O princípio da obrigatoriedade da ação penal - assim como na Lei 9.099/95, em espaço infraconstitucional - deve ser mitigado a exemplo dos eficazes institutos do plea bargain norte-americano e do pattegiamento italiano.

O acordo de leniência celebrado com a participação da Advocacia Pública e do Ministério Público impede o ajuizamento ou o prosseguimento da ação já ajuizada contra a pessoa jurídica.

Lembre-se, por certo, nesse cenário, que existem pessoas jurídicas que são verdadeiros instrumentos de organização criminosa, no sentido de ocultar ativos e dissimular interesses daquela que, embora transitoriamente, serviu a propósitos obscuros ou ilícitos de seus dirigentes.

Pelo acordo de leniência, as sanções previstas na LIA podem ser afastadas, como é o caso da vedação à transação prevista no artigo 17,§ 1º, da Lei nº 8.429/92.

Pois bem.

Surge notícia veiculada pelo O Globo que abaixo reproduzo e que trago à colação:

“O governo federal e o presidente do Supremo Tribunal Federal (STF), ministro Dias Toffoli, finalizam uma proposta para regulamentar a negociação de acordos de leniência, que funcionam como delações premiadas de empresas. A minuta do projeto, à qual O GLOBO teve acesso, retira o Ministério Público Federal (MPF) das negociações e concentra poderes na Controladoria-Geral da União (CGU) e na Advocacia-Geral da União (AGU), órgãos subordinados ao presidente Jair Bolsonaro.

A proposta abre brecha para esvaziar os poderes do MPF em investigações contra empresas.
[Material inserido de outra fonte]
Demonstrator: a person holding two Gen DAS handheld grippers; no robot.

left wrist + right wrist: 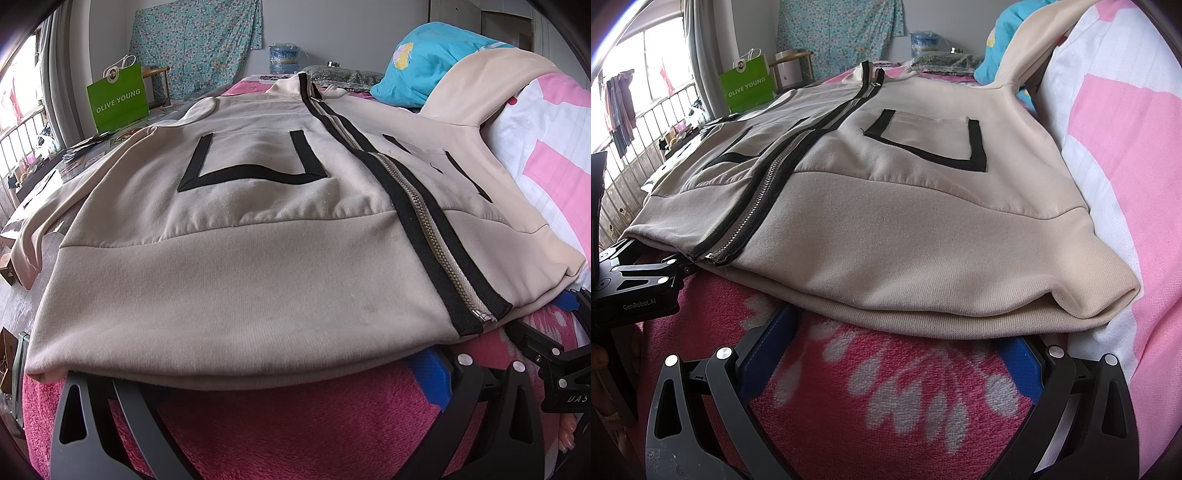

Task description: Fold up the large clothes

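The beige zip-up hoodie with black-trimmed pockets lies flat, zipped, both grippers' jaws spread wide beneath its hem.

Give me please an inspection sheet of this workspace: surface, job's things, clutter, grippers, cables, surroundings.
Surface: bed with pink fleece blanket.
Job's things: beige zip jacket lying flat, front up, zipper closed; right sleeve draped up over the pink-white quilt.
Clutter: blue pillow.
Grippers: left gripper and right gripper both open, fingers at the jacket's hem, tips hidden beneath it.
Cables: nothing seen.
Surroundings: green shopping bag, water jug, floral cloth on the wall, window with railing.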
Os grandes acordos de leniência da Operação Lava-Jato, com companhias como o Grupo J&F e a Odebrecht, foram conduzidos inicialmente por procuradores do Ministério Público, para só depois terem a adesão de órgãos como a CGU. Na longa negociação com o MPF, a J&F ofereceu inicialmente R$ 700 milhões, mas, no final, aceitou pagar R$ 10,3 bilhões de ressarcimento.”

Ainda pela proposta, os acordos poderiam passar a ser assinados mesmo sem a manifestação do Tribunal de Contas da União (TCU). Com a intenção de evitar que o tribunal trave um acordo, o projeto estabelece que o órgão se manifeste em 90 dias. Caso não responda, AGU e CGU poderão assinar o documento.
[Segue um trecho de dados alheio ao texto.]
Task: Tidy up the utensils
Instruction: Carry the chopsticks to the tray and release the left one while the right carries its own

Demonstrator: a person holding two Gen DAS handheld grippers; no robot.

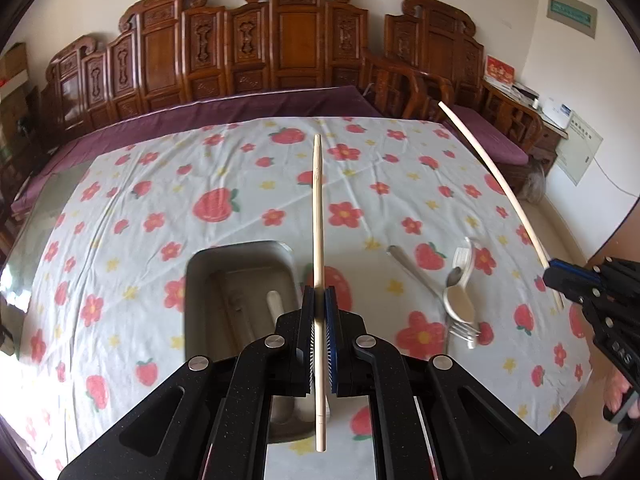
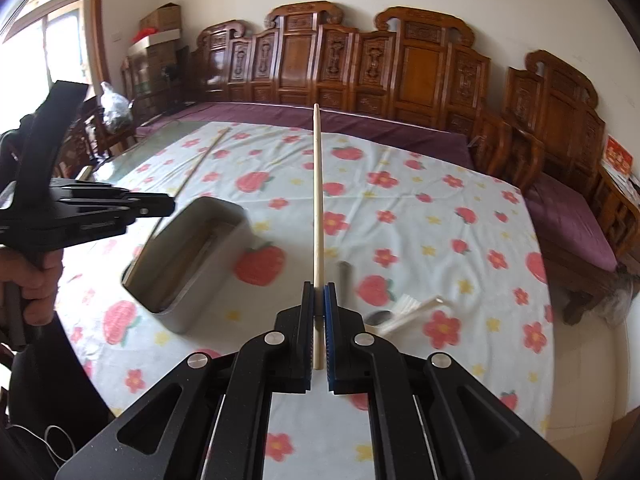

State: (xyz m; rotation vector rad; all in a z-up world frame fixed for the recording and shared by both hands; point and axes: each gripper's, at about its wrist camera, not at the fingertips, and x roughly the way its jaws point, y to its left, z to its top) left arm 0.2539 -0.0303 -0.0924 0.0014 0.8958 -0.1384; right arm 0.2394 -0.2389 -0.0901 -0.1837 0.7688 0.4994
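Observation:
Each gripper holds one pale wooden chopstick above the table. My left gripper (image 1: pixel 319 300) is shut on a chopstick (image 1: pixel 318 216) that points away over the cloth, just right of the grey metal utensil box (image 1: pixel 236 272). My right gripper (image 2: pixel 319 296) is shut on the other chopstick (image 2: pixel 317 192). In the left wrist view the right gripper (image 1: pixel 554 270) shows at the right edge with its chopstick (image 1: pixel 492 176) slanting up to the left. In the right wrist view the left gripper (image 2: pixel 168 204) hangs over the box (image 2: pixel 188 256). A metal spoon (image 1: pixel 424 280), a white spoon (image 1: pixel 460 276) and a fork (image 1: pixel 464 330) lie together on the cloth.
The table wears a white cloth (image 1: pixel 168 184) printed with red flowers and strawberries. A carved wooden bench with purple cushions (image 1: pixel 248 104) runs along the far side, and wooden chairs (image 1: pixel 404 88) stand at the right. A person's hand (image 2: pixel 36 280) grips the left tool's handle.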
O Tribunal de Contas da União seria transformado, assim, em verdadeiro órgão de cálculo.

A proposta é deveras preocupante.

Coloca nas mãos de entidades governamentais que são orientadas por governos e que estão sujeitas a contaminação de suas ideias.

Pior do que isso: retira o Ministério Público, titular da ação penal pública, de um eventual acordo de leniência. Politiza a solução desses acordos e, pior do que isso, o retira da persecução penal onde ela deve ser tratada, violando a Constituição, em particular o artigo 129, I, da Constituição Federal.

O Ministério Público deve atuar sob o pilar da autonomia funcional, da não subordinação a “governos da hora”, agindo em defesa da sociedade, tendo uma atribuição que AGU e CGU não têm: ser titular da ação penal pública, repito.

A ideia do governo é criar um “balcão único” na negociação de acordos de leniência. Mas isso é preocupante, pois não se sabe que critérios de conveniência poderão ser utilizados no bojo de seus interesses.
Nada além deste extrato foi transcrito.